Since a scanner reflects a finite automaton, creating a scanner specified with a regular expression involves converting the regular expression into an equivalent finite automaton. The regular expression is converted into an NFA first, then converted into a DFA. Optionally, we may minimize the DFA to reduce the number of states.

tip

See regular expression to finite automata for an abstract example.

One way to make a scanner is through scanner generator (e.g., with a program called Lex). We specify our own regular expression, then the program take it and generate the scanner code in specific language. A scanner generator will generate the logic to tokenize the input source code based on the defined lexical rules. The generator may generate switch statement and nested loop to simulate an automaton behavior.

Usage of Flex
Source: Book 1 page 29-30

This is an example of using Flex to generate scanner. Flex takes a specification in .flex file to generate yylex() function, which acts as the scanner. We will need to create our own main function which actually call the yylex, and it will save encountered tokens in yytext file. The token.h header file specify available token that we can use in the scanner. During the build process, the scanner exist in distinct .c file and will be linked to create final executable.
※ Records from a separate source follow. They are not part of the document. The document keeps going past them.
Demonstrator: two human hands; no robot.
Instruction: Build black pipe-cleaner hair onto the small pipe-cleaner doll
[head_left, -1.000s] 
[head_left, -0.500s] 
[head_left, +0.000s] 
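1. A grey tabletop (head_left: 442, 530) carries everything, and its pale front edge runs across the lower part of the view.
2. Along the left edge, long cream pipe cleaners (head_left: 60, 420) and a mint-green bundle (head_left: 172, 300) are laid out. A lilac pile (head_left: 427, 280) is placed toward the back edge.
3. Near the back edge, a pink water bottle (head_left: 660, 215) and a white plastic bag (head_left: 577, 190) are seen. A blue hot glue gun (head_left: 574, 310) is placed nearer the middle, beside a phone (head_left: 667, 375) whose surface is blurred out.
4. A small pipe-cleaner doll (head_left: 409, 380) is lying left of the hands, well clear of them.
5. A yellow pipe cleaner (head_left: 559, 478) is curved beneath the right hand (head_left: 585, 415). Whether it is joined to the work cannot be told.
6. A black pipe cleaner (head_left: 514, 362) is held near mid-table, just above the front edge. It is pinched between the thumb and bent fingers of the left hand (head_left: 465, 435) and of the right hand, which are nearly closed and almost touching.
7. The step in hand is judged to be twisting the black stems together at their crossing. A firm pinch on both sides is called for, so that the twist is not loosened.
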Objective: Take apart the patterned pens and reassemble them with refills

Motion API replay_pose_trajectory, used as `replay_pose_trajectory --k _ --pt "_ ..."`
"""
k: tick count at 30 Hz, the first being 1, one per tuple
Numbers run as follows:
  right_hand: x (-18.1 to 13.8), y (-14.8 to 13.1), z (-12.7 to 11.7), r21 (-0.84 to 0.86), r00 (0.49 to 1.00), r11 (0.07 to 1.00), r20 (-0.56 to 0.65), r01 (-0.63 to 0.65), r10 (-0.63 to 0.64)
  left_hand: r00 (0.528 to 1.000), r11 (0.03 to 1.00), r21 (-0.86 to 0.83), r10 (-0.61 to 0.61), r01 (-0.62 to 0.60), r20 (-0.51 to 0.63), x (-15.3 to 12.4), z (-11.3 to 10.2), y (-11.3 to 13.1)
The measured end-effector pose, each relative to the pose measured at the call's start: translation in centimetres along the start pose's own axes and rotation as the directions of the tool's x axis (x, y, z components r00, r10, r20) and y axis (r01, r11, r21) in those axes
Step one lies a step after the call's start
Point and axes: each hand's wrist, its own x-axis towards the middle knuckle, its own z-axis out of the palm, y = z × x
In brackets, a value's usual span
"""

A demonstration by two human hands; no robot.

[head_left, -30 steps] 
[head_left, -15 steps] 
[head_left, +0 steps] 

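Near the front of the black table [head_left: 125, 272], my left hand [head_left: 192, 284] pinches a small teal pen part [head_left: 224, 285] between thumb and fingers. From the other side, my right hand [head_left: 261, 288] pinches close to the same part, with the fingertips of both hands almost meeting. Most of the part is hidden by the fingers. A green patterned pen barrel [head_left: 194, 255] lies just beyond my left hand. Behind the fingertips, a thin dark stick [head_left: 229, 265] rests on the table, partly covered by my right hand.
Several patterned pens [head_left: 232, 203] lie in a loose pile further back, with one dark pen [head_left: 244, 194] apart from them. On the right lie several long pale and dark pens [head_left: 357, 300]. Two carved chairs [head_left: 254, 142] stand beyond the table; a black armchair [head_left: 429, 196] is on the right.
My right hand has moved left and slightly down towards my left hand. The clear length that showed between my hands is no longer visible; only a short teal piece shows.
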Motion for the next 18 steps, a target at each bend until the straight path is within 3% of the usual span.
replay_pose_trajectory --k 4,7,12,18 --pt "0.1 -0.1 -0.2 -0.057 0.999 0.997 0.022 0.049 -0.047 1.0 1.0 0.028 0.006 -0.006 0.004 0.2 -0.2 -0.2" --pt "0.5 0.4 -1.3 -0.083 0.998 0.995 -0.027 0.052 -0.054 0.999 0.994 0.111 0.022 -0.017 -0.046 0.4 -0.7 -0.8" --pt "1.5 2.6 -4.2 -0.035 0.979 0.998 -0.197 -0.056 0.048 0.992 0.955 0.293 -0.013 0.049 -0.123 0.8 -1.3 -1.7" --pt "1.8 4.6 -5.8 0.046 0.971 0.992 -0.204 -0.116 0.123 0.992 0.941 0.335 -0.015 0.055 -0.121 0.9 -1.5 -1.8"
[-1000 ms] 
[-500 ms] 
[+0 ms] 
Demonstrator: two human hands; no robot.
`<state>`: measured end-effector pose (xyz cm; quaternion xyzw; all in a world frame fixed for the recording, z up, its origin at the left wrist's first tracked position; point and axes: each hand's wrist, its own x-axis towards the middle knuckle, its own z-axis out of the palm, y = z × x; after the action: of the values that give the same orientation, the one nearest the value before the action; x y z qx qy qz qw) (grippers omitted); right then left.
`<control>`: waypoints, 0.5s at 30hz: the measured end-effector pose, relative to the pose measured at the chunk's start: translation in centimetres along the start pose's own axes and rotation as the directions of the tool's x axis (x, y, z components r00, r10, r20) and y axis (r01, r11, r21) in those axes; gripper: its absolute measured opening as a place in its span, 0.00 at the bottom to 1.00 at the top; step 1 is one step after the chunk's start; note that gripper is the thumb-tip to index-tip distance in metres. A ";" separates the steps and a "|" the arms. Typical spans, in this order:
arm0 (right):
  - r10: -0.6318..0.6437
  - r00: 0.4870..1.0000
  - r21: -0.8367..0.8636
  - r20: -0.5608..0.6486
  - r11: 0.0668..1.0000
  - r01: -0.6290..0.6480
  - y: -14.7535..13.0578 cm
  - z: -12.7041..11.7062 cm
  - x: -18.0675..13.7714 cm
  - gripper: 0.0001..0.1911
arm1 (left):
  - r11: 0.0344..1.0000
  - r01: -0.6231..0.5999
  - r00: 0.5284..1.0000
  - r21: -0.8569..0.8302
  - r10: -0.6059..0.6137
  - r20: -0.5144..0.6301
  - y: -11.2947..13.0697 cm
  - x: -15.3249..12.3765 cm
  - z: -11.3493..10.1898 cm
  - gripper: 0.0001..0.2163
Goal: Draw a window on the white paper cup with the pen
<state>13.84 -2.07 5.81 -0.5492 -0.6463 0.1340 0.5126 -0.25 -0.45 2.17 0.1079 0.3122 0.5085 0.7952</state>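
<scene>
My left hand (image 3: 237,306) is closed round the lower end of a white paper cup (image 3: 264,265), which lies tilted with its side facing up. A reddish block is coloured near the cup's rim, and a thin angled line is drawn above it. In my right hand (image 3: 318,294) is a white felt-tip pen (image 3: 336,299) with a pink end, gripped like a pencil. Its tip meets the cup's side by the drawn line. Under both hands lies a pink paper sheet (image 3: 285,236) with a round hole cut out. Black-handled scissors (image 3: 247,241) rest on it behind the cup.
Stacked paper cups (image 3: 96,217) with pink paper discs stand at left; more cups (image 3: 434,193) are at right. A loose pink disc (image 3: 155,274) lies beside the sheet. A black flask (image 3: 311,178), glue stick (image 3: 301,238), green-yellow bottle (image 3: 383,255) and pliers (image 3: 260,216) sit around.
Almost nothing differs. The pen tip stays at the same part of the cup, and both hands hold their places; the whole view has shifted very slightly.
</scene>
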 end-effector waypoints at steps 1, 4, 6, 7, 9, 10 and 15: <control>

Obviously, potential error will occur during scanning, this is called lexical error. It can arise from invalid characters, unrecognized character sequences, or violations of the language's lexical rules. The scanner may stop the scanning and report the error to user or ignoring the invalid token and continuing the scanning process.

Although using generator sounds easy and reduce efforts, making it manually is actually trivial. Furthermore, generator often doesn't provide helpful error message based on the actual context. Handwritten scanner allows for better control, customization, optimization, etc.